丈余长的白蜡杆长矛,带着致命的呼啸,从盾牌的缝隙间、从盾兵头顶,攒刺而出!
「噗嗤!噗嗤!噗嗤!」
锋利的矛尖轻易刺穿了轻甲,洞穿了血肉!
冲在最前面的黔兵,往往同时被两三支长矛刺中!
他们手中的弯刀徒劳地砍在包铁的木盾上,迸溅出火星,却难以撼动分毫!
更要命的是,前排的盾兵在奋力顶盾的同时,手中的腰刀从盾牌下方的缝隙闪电般刺出,狠狠捅入近在咫尺的敌人小腹、大腿!也不用眼睛看,全凭手感,刺中便是一绞一抽!带出大蓬的血花!
「呃啊——!
「」
卫明在旗下看得分明。
黔兵虽勇,但在狭窄空间面对这训练有素、装备精良、阵型严密的矛盾方阵,个人勇武并无多少作用,散乱的冲锋阵型成了致命的弱点!弯刀对长矛,轻甲对重盾,劣势尽显!

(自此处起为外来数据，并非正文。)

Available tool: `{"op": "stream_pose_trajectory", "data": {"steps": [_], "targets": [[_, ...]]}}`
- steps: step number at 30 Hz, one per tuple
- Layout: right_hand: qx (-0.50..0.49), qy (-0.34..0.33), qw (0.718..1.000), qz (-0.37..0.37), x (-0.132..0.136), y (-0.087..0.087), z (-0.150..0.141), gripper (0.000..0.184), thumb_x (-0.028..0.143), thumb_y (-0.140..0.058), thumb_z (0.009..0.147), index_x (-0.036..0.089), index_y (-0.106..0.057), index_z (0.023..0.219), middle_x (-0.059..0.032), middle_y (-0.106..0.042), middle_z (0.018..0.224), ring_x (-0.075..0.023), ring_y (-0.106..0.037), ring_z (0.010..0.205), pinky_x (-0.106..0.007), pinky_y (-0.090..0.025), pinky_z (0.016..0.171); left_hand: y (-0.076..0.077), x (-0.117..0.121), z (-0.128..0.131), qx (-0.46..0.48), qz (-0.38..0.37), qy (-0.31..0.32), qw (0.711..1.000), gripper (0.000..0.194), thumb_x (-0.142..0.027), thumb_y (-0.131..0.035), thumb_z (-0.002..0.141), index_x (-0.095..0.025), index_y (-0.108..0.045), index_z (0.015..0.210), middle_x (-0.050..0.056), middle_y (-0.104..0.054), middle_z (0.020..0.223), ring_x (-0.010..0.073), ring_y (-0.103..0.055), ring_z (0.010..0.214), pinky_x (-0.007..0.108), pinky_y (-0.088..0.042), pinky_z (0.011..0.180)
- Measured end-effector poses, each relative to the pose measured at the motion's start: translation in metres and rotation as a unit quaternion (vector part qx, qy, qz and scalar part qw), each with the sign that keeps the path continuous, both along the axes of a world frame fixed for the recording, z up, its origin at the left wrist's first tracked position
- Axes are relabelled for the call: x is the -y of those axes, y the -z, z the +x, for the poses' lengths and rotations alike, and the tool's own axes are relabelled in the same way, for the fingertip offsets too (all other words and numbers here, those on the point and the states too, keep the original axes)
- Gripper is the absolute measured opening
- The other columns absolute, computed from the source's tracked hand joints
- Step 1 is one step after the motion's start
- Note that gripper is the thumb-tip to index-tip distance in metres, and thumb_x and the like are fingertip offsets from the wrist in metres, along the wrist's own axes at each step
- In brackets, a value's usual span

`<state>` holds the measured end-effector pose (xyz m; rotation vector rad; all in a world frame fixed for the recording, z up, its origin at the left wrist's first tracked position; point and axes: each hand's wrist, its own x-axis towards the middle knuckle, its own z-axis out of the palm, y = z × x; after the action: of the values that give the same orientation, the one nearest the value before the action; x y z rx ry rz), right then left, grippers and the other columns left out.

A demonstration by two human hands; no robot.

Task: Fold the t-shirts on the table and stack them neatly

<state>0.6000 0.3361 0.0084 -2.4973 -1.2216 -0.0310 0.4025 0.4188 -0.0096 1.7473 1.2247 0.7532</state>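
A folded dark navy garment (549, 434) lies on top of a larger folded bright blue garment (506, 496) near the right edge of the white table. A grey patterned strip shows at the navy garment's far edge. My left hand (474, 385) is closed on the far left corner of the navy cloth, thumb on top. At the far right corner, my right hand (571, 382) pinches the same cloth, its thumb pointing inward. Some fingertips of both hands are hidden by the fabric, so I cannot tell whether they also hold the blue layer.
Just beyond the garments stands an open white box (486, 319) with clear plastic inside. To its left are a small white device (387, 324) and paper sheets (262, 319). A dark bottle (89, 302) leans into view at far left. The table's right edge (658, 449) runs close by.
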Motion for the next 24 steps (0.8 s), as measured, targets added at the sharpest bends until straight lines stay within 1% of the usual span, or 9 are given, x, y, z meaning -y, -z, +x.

在杨大壮指挥下,中城兵马司的甲兵将「结阵而战」的优势发挥到了极致!
盾牌如山,长矛如林,辅以盾下阴险的短刀和後方持续不断的箭雨,硬生生将狂涛般的冲击挡在了阵前!
如同礁石粉碎了巨浪!己方阵型纹丝不动,而黔兵的屍体却在盾阵前层层堆积!
惨烈的嚎叫瞬间压过了喊杀声!
杨大壮身处阵中,冷静地观察着战局。
见黔兵攻势受挫,阵型已乱,己方士气如虹,他再次厉声下令:「弓箭手!延伸!射其尾阵!刀盾矛手!向前!推!」
「杀!杀!杀!」
中城兵马司甲兵爆发出震天的怒吼!
前排盾兵齐声发力,肩顶足蹬,盾墙如同移动的铁壁,轰然向前推进!
後排长矛兵更是奋力突刺,每一次刺出收回,都带起一溜血雨!
弓箭手则将密集的箭雨泼向黔兵队伍的後方,阻断後续增援,制造更大的混乱!
在这钢铁洪流的碾压下,勇悍的黔兵竟被硬生生逼得步步後退!
地上的屍体和伤者成了他们撤退的绊脚石,惨叫声、兵器碰撞声、甲叶摩擦声、沉重的脚步声混杂在一起,奏响着死亡的乐章!
马士英在阵後看得心胆俱裂!他久历战阵,如何看不出形势已急转直下?
他意识到,自己轻敌了!这支兵马,绝非寻常!
在这种地形下,对方结阵而战,自己人数优势根本无法展开!
再这样下去,三百黔兵精锐怕是要葬送在此!
他强迫自己冷静下来,压下丧子之痛带来的狂怒,眼中闪过一丝决绝的狠厉。
「快!」他一把扯过身边一名心腹亲兵,声音急促而嘶哑,「立刻去西华门!去找卢九德!就说叛军凶猛!老夫在此死战!让他们速派金吾卫、羽林卫出城支援!快!」
他深知,自己兵力有限,难以支撑太久,如今唯有得到支援,方能破此危局。
他又扯过另一名亲信,将一枚令牌塞入其手中,压低声音,带着最後的希望:「骑快马!绕道!去北门桥鸡鹅巷!告诉马锡!叛军主力在此围攻西华门!伪太子就在阵中!让他速调鸡鸣山大营所有黔兵,火速来援!不惜一切代价!快!!」
两名亲信领命,趁着混乱,一人奔向紧闭的西华门,一人翻身上马,狠狠一鞭抽在马臀上,战马长嘶,绕开前方混乱的人群,向着南侧黑暗的街巷深处狂奔而去。
马士英望着自己的黔兵在对方矛阵碾压下节节败退、伤亡惨重,又望了一眼後方紧闭的西华门,狠狠抹了一把脸上的雨水,握紧了手中的宝剑,眼中只剩下困兽犹斗的疯狂。